(Bloomberg) — Republican presidential candidates’ rationale for raising the retirement age, that we’re all living longer, holds true for those with multiple diplomas, homes in safe neighborhoods and a plan for golden-age leisure. In other words, for the wealthy.
For the poor, research shows that as incomes have stagnated, so have life expectancies.
Candidates Chris Christie, Ben Carson, Jeb Bush and Marco Rubio all support raising the age. Democrats tend to oppose their premise that Social Security is in crisis, and that working longer is a fair way to fix it.
Lifting the age from 67, an idea pushed for years to bolster Social Security, would affect Americans in dramatically different ways depending on their wealth. Forcing the poor, who die younger, to work longer threatens to make a lengthy retirement a perk reserved only for the prosperous.
“If we increase the working age in order to mend Social Security, people will be punished in places where life expectancy is very low,” said Ali Mokdad, a health professor at the University of Washington in Seattle. “This is another policy where the rich will benefit more than the poor.”
Nowhere is the disparity more apparent than in Virginia, which has the widest life-expectancy gap of any U.S. state, according to data collected by Mokdad and colleagues.
In wealthy Fairfax County, just outside Washington, the average woman can expect to celebrate her 84th birthday, and men their 81st. Travel 130 miles (210 kilometers) south to Petersburg, a poor, majority-black city near Richmond, and those figures plummet by 11 years for women and 14 for men.
At a Fairfax County Public Library branch in Falls Church, 34 new and soon-to-be retirees gathered recently for an AARP workshop called “Life Reimagined,” meant to fashion a post-work existence of travel, mission work, new hobbies or sports.
“That’s the beginning of our next life, not the end,” moderator Sally Cooney Anderson told attendees.
Beth Irons, 68, said she still works in real estate because she enjoys it. She wants to cut back while maintaining a lifestyle that includes a seaside Maryland cottage and a coming month-long African safari.
“I want to travel to more countries,” she said.
In Petersburg, post-work lives are circumscribed.
John Ferby, 65, began drawing government benefits in August after a lifetime of manual labor, which included stints in a chicken plant and as a silo inspector.

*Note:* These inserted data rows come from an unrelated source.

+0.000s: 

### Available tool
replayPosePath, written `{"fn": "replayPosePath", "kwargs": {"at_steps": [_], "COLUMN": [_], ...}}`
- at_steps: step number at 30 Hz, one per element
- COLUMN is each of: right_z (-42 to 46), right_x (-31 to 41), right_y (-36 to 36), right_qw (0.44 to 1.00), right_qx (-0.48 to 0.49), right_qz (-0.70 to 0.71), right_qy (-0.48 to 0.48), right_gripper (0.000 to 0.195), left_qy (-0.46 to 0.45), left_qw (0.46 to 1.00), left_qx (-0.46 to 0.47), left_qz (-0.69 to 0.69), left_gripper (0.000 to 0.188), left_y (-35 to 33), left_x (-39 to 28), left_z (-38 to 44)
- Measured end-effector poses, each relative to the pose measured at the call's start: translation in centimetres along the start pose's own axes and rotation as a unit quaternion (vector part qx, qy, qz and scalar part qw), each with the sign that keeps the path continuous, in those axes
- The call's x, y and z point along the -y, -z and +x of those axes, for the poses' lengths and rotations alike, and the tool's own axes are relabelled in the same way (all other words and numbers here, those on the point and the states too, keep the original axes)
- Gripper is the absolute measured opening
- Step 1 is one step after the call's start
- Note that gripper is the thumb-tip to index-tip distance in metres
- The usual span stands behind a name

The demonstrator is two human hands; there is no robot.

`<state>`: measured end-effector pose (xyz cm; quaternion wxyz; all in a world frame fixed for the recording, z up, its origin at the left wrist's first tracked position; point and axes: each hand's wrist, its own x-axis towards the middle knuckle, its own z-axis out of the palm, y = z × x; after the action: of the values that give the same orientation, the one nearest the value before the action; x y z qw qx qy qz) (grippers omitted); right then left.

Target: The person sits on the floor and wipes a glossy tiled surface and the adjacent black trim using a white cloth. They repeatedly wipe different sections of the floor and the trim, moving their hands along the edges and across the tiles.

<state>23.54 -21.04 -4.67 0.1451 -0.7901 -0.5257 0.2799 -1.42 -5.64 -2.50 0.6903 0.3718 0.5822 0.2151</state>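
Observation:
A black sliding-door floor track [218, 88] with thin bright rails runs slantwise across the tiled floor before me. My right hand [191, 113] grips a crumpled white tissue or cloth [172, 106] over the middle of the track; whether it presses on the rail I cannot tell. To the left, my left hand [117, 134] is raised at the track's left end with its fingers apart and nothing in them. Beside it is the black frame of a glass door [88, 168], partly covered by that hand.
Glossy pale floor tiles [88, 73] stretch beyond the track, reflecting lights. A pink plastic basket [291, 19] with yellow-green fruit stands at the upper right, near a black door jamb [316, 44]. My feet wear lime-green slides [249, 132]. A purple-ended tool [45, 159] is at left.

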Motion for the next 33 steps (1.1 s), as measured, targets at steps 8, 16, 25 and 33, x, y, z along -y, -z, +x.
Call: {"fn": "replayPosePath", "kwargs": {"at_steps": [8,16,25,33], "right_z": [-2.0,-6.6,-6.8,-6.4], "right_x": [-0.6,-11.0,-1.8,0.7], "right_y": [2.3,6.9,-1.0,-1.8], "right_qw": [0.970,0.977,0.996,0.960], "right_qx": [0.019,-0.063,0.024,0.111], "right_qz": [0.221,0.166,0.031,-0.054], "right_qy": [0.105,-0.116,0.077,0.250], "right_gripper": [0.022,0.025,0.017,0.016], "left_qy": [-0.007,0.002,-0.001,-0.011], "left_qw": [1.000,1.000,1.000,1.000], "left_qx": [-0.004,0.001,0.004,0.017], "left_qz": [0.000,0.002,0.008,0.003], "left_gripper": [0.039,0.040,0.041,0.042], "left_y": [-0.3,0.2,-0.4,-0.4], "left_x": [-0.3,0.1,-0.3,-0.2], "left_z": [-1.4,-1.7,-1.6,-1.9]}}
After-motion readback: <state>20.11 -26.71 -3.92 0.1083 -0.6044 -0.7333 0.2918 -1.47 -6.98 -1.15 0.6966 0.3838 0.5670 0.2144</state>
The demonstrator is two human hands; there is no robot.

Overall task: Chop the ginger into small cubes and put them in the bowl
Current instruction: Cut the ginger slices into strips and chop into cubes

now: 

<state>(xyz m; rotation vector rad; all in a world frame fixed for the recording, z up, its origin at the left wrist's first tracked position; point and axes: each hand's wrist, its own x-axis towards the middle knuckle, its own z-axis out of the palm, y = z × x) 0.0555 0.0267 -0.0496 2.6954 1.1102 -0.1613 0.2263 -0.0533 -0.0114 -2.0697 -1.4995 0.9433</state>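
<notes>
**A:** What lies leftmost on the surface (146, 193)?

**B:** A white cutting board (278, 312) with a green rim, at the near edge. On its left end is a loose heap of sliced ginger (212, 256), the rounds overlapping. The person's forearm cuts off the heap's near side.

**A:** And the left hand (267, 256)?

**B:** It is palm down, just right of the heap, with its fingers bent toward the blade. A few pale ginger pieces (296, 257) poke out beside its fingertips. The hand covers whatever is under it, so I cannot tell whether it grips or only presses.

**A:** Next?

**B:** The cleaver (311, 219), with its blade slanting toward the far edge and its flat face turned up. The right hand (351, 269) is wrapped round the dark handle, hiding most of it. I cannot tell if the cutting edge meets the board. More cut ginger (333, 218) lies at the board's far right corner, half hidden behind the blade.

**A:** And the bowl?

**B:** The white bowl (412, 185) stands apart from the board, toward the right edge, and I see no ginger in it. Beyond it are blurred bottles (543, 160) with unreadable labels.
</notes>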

He subsists on monthly payments of $432 from Social Security and $114 in food stamps.
“A lot of people don’t realize you don’t have to eat every day,” said Ferby, as he sat on a friend’s porch.
Life expectancy has been rising in the aggregate. It’s about 79 for the average American, almost a decade longer than in 1960, according to the Centers for Disease Control and Prevention.
Those gains accrued mostly to the affluent. In 2010, a 50- year-old man in the poorest quintile could expect to die 13 years earlier than his counterpart in the richest, according to a report last month by the National Academies of Sciences, Engineering and Medicine. In 1980, the difference was just five years.
Life expectancy for the least educated white people (education is often used as a proxy for income) has actually fallen since 1990, according to a 2012 study by the journal Health Affairs.